Chile y Argentina refuerzan la protección de la ranita de Darwin, una especie al borde de la extinción
Fundación Huilo Huilo, científicos de Chile, Argentina y Europa y organismos públicos sellan un acuerdo para frenar el retroceso de la ranita de Darwin, una especie emblemática de los bosques andino-patagónicos que hoy enfrenta incendios, enfermedades y pérdida de hábitat.
La Fundación Huilo Huilo y distintas organizaciones científicas de Chile, Argentina y Europa impulsan un nuevo acuerdo binacional para proteger a la ranita de Darwin, un pequeño anfibio emblemático de los bosques andino-patagónicos. La iniciativa se articula con programas del gobierno chileno y con estrategias de Parques Nacionales en el lado argentino, con el objetivo de frenar el retroceso de una especie clave para el equilibrio ambiental en la región cordillerana.
Durante una entrevista con radio UNCo CALF, el director ejecutivo de la fundación, Rodolfo Menichetti, explicó que el convenio reúne a instituciones como el Zoológico de Leipzig, universidades chilenas y organizaciones especializadas en conservación. Este trabajo se inscribe en una estrategia conjunta vigente desde 2017, que promueve acciones coordinadas entre ambos países para preservar los hábitats naturales y fortalecer el monitoreo científico.
La ranita de Darwin presenta una característica única: el macho transporta los huevos fecundados en su saco vocal hasta completar el desarrollo de las crías. Este comportamiento la transforma en una especie “bandera”, utilizada para visibilizar la situación de los anfibios y del ambiente. Especialistas coinciden en que estos animales funcionan como indicadores del estado de los ecosistemas, debido a su alta sensibilidad frente a la contaminación, la sequía y la degradación del hábitat.
Investigaciones recientes confirmaron que no se trata de una sola especie, sino de dos. La Rhinoderma darwinii, conocida como ranita del sur, se mantiene en peligro de extinción, mientras que la Rhinoderma rufum, del norte, figura en estado crítico y prácticamente desapareció. Ambas fueron descubiertas por Charles Darwin en 1834, durante su paso por la isla de Chiloé.
Actualmente, solo subsisten alrededor de 62 poblaciones entre Chile y Argentina. Según el Ministerio del Medio Ambiente chileno, la fragmentación de los bosques redujo drásticamente el número de ejemplares en las últimas décadas. Los incendios forestales, el cambio climático, la urbanización y la introducción de especies invasoras aceleraron ese proceso, especialmente en zonas cordilleranas y precordilleranas.
Uno de los principales factores de mortalidad es el hongo quítrido, un patógeno originado en Asia y África que se adhiere a la piel de los anfibios y provoca su asfixia progresiva. La expansión de esta enfermedad resulta especialmente peligrosa para la ranita, debido a su escasa movilidad: cada ejemplar ocupa un territorio muy reducido y rara vez se desplaza más de dos metros por año.

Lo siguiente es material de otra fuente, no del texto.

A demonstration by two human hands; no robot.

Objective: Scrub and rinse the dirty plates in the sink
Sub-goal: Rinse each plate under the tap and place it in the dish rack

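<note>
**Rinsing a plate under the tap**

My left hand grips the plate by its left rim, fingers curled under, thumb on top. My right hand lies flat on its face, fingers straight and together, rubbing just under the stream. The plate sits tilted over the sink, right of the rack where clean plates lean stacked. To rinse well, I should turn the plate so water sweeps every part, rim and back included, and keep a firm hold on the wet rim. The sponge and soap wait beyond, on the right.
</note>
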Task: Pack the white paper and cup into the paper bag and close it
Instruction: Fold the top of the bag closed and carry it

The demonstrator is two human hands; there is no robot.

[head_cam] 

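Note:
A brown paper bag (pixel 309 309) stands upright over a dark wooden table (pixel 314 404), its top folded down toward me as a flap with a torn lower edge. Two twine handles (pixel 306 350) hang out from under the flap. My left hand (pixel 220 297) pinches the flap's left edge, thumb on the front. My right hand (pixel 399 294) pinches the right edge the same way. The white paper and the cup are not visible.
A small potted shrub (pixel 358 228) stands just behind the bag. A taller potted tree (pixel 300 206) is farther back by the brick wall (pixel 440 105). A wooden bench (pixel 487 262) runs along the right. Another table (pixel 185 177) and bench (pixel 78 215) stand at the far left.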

Frente a este escenario, el acuerdo binacional se apoya en tres líneas de trabajo. La primera apunta a identificar y proteger los sitios donde viven las poblaciones activas, con restricciones al tránsito y medidas sanitarias. La segunda se concentra en el monitoreo permanente del hongo, con controles mensuales y estudios de laboratorio. La tercera prioriza la difusión pública, a través de centros educativos y campañas de concientización.
En la Reserva Biológica Huilo Huilo, ubicada a menos de tres horas de San Martín de los Andes, funciona uno de los principales espacios de divulgación. Allí se promueven prácticas como la desinfección del calzado antes de ingresar al bosque, una acción clave para evitar la propagación del hongo entre distintos sectores.
En Argentina, Parques Nacionales desarrolla proyectos propios dentro del marco de cooperación internacional. Las áreas protegidas de Neuquén y Río Negro participan en el intercambio de información, capacitación técnica y aplicación de protocolos comunes. Desde las organizaciones involucradas remarcan que la fauna no reconoce fronteras y que la protección aislada pierde efectividad.
La experiencia acumulada con el corredor del huemul refuerza esta visión integral. En centros de reproducción del ciervo andino, los técnicos detectaron poblaciones estables de ranitas, beneficiadas indirectamente por las medidas de conservación. Este fenómeno confirma que la protección de especies mayores también favorece a organismos pequeños y frágiles.
Para las autoridades chilenas y las organizaciones ambientales, la ranita de Darwin simboliza una advertencia sobre el deterioro ambiental en el sur del continente. Su retroceso refleja el impacto de la presión humana sobre los bosques nativos. Al mismo tiempo, su defensa abre una oportunidad para fortalecer políticas de conservación en una Patagonia atravesada por incendios, sequías y conflictos por el uso del suelo.